During the period of 1939-1945 we see that almost leaders of Caodaism in Dong Thap was patriots but lacking a knowledge of politics which leaded them into scheme of Japanese. Until the government of Japand was set over the Indochina, and Minoda Fujio12 was pointed to be Cochin-China governor, and upon his accedence, he revealed clearly the scheme of making Japan the superseder of France to rule Indochina, leaders of Caodaism now fell into their dream-breaking. They recognized that the force for them to cooperate in gaining independence for the coutry was Viet Minh. In August Revolution 1945, numerous Caodaists, especially the youths of Great Faith, attended to seize the government under direction of Viet Minh.
As presented, Caodaism came into being as a new religious circumstance in the South Vietnam during modern age under deep impact of patriotic movements. During 1939-1945, despite of internal division into various branches, but the operation of Caodaism always connected to economic-political status of Cochin-China. Awareness of Caodaism was limited in the early stage but presented a worry and enthusiasm on national independence. Religious leaders and disciples became an important force in the struggle for national independence. In addition, the birth and operation of Caodaism contributed to diversification of traditional elements in the southern land of our country.
2.1.5. Hoahaoism
Under the same situation of birth, Caodaism coming into being in the east, Hoahaoism emerged in the west and developed mainly there. Hoahaoism was a branch of Buddhism found by Huynh Phu So, born in 1939 in Hoa Hao village, Tan Chau district, Chau Doc province (now Phu My town, Phu Tan Dist., An Giang province) in 1939, taking the Pure Land Buddism methodology to be the basis and home practice direction: “Hoahaoism started its being 13 years after Caodaism, but in term of origin, it was the restoration and new trend of Buu Son Ky Huong, a product in the middle of 19th century13.

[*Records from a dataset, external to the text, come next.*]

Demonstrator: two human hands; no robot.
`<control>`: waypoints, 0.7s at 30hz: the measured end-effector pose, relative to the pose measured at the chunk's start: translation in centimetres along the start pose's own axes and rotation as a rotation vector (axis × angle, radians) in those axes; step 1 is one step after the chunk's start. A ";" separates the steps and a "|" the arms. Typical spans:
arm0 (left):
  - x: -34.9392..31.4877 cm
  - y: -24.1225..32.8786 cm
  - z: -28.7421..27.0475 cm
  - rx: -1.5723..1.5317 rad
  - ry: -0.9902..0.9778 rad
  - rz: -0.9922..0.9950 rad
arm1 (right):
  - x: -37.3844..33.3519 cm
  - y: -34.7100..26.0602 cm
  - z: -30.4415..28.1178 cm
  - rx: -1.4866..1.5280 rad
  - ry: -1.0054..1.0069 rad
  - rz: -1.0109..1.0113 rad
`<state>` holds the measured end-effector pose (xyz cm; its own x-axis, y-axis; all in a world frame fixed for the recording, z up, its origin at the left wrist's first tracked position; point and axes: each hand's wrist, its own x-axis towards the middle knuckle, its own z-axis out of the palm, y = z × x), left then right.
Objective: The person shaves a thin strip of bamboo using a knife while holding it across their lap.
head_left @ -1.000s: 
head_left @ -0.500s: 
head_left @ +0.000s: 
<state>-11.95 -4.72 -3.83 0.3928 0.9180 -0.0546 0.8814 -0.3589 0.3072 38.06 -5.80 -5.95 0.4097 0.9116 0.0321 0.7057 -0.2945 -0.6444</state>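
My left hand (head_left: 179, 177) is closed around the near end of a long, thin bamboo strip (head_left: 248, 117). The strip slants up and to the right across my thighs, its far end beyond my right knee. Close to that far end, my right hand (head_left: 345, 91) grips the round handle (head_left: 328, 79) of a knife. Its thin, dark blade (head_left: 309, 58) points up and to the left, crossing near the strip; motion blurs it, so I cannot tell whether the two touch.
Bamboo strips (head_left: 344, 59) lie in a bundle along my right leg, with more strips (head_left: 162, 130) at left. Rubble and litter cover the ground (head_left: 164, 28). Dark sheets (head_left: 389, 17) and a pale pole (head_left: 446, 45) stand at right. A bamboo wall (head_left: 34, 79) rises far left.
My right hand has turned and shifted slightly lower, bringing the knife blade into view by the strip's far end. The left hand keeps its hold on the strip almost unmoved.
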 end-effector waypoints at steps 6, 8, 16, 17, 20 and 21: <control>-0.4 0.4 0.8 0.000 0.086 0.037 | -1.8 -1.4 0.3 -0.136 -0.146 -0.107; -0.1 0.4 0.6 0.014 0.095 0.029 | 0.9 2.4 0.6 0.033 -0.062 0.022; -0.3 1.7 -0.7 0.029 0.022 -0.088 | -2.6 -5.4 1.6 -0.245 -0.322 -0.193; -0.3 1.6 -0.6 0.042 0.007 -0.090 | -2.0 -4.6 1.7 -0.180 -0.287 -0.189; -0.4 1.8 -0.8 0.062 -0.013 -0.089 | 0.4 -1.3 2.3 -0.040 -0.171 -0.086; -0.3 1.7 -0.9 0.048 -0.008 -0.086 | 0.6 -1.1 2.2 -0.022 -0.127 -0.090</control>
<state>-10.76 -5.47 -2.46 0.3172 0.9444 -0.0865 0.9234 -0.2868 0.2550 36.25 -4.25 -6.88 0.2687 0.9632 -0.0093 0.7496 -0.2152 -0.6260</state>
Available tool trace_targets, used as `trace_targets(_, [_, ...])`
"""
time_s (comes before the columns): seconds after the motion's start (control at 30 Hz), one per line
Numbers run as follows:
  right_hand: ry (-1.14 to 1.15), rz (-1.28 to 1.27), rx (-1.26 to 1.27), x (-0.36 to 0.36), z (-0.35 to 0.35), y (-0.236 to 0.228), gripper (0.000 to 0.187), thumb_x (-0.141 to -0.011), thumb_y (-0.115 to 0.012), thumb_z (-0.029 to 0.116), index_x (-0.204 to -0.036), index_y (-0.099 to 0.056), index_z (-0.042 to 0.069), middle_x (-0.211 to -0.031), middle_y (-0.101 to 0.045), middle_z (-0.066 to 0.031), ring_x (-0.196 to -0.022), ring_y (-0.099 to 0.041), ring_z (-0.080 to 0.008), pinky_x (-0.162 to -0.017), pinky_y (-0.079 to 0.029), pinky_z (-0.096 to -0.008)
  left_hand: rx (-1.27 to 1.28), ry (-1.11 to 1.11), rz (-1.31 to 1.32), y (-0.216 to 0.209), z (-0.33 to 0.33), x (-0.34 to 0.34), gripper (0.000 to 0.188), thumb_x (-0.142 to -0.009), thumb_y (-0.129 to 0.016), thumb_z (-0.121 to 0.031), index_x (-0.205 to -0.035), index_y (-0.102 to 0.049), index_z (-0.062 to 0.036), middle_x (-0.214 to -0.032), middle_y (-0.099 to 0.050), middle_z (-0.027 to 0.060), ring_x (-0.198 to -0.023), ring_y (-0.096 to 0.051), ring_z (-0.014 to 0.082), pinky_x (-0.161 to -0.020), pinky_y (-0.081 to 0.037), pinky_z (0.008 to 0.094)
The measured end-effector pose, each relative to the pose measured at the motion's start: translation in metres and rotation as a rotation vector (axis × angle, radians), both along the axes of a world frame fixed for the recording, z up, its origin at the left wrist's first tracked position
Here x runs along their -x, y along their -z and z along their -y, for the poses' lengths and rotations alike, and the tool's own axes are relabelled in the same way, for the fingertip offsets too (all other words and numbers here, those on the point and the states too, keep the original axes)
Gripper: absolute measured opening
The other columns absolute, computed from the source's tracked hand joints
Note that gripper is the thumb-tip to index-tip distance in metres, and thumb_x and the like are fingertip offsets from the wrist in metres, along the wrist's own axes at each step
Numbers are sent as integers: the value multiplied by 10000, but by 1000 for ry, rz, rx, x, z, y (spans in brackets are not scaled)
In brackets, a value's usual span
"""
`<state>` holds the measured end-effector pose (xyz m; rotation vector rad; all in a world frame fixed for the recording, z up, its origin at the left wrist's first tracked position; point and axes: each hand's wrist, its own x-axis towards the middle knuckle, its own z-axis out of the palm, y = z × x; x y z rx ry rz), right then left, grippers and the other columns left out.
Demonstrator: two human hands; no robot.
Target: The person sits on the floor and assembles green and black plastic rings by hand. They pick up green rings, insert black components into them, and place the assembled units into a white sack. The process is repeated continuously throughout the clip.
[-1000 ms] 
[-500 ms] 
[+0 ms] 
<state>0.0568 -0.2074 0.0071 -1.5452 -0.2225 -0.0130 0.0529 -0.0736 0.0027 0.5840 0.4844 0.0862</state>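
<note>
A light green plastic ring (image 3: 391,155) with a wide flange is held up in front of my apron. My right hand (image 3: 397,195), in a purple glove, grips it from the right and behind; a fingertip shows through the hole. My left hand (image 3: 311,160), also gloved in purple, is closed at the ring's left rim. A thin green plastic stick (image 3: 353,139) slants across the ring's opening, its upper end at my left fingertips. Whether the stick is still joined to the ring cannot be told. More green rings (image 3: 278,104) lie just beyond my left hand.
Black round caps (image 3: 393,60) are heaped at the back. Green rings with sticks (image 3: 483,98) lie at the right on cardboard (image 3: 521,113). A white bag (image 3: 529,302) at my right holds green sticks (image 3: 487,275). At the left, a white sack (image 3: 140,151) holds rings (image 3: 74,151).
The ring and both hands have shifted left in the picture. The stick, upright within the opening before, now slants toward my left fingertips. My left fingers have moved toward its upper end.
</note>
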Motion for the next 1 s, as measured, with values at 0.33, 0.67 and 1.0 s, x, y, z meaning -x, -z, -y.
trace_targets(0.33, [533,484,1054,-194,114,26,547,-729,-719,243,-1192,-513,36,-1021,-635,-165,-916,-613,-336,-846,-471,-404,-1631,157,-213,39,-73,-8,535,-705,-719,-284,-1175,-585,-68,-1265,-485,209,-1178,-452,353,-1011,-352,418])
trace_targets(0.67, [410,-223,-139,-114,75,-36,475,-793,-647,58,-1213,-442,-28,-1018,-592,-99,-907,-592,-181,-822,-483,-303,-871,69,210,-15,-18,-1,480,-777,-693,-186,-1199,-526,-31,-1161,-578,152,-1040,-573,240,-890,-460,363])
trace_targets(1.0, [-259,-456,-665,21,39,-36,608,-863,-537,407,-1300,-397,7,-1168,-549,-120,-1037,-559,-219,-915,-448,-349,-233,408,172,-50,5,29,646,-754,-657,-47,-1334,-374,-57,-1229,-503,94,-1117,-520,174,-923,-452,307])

Dogma of Hoahaoism highlights simple worship rituals which direct the people to their inner mind rather than outside world, as Gautama Buddha’s original guideline. Worship ceremony of Hoahaoists lays in three levels of altar in their houses, including: the first level, Ancestor worship altar according to tradition of remembering the origin; the second level, Three Refuges altar: worshiping the Buddha, the Dharma and the Sangha. This altar contains a brown textile fabric (called Tran Da) representing for release from secular world and unification; the third level, Heaven Connection altar: set outdoor. The way of Buddha offering is very simple also, just fresh water, flower and incense.
During religion opening, Huynh Phu So, also called “Teacher Tu Hoa Hao” claimed himself to be the one of “knowing life” who bears ability to look back the past and look through the future, live the same life of Amida Buddha and Gautama Buddha, coming into this world to spread thought of Buu Son Ky Huong with purpose of “restoring Buddhism, saving the human from the unawareness and taking them to the paradise”. He treated diseases for the people by prescription learned previously, at the same time through such act spreading dogma by lecture poems composed by him. So just within 2 years, 1937-1939, the number of believers increased quickly, and he became a popular figure in the region.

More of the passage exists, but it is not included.